[ Skip to the content ]

Institute of Formal and Applied Linguistics Wiki


[ Back to the navigation ]

Table of Contents

Catalan (ca)

There is one treebank versions of which were known in different times under different names:

Versions

The dependency treebank Cat3LB was extracted automatically from an earlier constituent-based annotation (see Montserrat Civit, Ma. Antònia Martí, Núria Bufí: Cat3LB and Cast3LB: From Constituents to Dependencies. In: T. Salakoski et al. (eds.): FinTAL 2006, LNAI 4139, pp. 141–152, 2006, Springer, Berlin / Heidelberg)

Obtaining and License

The AnCora-CA corpus ought to be freely downloadable from its website. The download will not work for unregistered and not signed in users. The website offers creating new account but it is not automatic, one has to wait for approval.
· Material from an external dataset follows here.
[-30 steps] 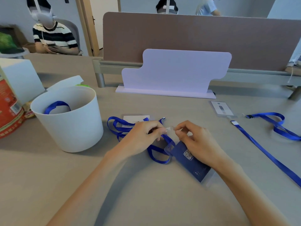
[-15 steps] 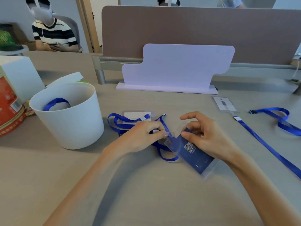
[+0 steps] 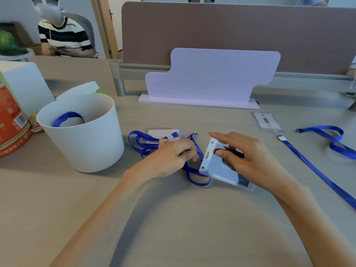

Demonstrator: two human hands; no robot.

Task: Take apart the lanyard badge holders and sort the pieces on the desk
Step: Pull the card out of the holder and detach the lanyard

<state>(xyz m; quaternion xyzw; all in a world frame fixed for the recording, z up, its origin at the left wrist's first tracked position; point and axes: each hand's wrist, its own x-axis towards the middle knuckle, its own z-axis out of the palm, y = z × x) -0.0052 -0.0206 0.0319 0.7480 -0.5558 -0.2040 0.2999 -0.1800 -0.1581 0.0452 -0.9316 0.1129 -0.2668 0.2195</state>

Republication of the two CoNLL versions in LDC is planned but it has not happenned yet.

The CoNLL 2007 license in short:

AnCora-CA was created by members of the Centre de Llenguatge i Computació (CLiC), Universitat de Barcelona, Gran Via de les Corts Catalanes 585, E-08007 Barcelona, Spain.

References

Domain

Mostly newswire (EFE news, ACN Catalan news, Catalan version of El Periódico, 2000).

Size

The CoNLL 2007 version contains 435,860 tokens in 15125 sentences, yielding 28.82 tokens per sentence on average (CoNLL 2007 data split: 430,844 tokens / 14958 sentences training, 5016 tokens / 167 sentences test).
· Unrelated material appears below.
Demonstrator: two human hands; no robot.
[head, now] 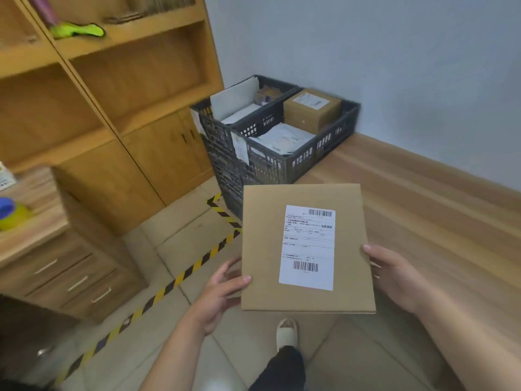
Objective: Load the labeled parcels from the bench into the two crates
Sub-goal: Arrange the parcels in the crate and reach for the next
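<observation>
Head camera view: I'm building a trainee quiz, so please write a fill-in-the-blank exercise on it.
The left hand and right hand hold a flat brown cardboard parcel with its white shipping label facing ___.
That label shows ___ barcodes.
The cube-shaped brown cardboard box sits in the ___ of two dark grey plastic crates.
Missing words: up; two; right.
</observation>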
The CoNLL 2009 version contains 496,672 tokens in 16786 sentences, yielding 29.59 tokens per sentence on average (CoNLL 2009 data split: 390,302 tokens / 13200 sentences training, 53015 tokens / 1724 sentences development, 53355 tokens / 1862 sentences test).

Inside

The original morphosyntactic tags (EAGLES?) have been converted to fit into the three columns (CPOS, POS and FEAT) columns of the CoNLL 2006/7 format, resp. the two columns (POS and FEAT) of the CoNLL 2009 format. Note that the missing CPOS column is not the only difference between the two conversion schemes. Feature names and values in the FEAT column are different, too.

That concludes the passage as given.